• _Provided material_
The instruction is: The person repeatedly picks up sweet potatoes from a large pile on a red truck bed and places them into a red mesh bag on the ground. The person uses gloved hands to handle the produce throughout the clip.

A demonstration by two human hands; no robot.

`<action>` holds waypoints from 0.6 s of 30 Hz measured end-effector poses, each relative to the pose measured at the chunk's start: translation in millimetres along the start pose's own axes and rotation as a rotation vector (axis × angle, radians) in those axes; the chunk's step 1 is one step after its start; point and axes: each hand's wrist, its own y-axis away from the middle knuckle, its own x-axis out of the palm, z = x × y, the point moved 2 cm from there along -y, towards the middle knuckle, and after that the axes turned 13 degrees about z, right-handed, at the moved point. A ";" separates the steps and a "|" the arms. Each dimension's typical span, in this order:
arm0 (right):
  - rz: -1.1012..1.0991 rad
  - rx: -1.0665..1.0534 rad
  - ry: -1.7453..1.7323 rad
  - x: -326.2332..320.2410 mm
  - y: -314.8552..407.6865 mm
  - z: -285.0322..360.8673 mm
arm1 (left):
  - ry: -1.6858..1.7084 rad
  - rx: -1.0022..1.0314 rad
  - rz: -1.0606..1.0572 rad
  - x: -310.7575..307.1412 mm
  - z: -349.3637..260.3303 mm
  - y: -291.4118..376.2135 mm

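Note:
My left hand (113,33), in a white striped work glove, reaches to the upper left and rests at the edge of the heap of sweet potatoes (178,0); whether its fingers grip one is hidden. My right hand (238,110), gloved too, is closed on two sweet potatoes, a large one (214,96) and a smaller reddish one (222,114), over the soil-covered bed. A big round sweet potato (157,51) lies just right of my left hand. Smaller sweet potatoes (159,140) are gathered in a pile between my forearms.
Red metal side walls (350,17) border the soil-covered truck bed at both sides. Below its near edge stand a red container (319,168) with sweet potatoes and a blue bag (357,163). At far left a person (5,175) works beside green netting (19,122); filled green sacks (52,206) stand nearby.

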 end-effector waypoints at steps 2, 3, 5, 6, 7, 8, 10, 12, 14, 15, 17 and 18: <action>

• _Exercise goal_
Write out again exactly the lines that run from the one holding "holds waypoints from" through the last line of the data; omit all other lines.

• _Exercise output_
`<action>` holds waypoints from 0.6 s of 30 Hz measured end-effector poses, each relative to the pose measured at the chunk's start: translation in millimetres along the start pose's own axes and rotation as a rotation vector (axis × angle, radians) in those axes; the chunk's step 1 is one step after its start; point and axes: each hand's wrist, its own y-axis away from the middle knuckle, its own x-axis out of the palm, z = x × y, the point moved 2 cm from there along -y, towards the middle knuckle, and after that the axes turned 13 degrees about z, right-handed, at the moved point. A ";" separates the steps and a "|" the arms. Each dimension's typical span, in this order:
arm0 (right):
  - rz: -1.1012..1.0991 rad
  - rx: -1.0665..1.0534 rad
  - ry: -1.7453..1.7323 rad
  - x: -326.2332..320.2410 mm
  - y: -314.8552..407.6865 mm
  - z: -285.0322..360.8673 mm
arm1 (left):
  - ry: -1.6858..1.7084 rad
  - rx: -1.0022..1.0314 rad
  - rz: -1.0606..1.0572 rad
  - x: -310.7575..307.1412 mm
  - z: -349.3637..260.3303 mm
  - y: -291.4118..376.2135 mm

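Note:
My left hand (113,33), in a white striped work glove, reaches to the upper left and rests at the edge of the heap of sweet potatoes (178,0); whether its fingers grip one is hidden. My right hand (238,110), gloved too, is closed on two sweet potatoes, a large one (214,96) and a smaller reddish one (222,114), over the soil-covered bed. A big round sweet potato (157,51) lies just right of my left hand. Smaller sweet potatoes (159,140) are gathered in a pile between my forearms.
Red metal side walls (350,17) border the soil-covered truck bed at both sides. Below its near edge stand a red container (319,168) with sweet potatoes and a blue bag (357,163). At far left a person (5,175) works beside green netting (19,122); filled green sacks (52,206) stand nearby.
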
 end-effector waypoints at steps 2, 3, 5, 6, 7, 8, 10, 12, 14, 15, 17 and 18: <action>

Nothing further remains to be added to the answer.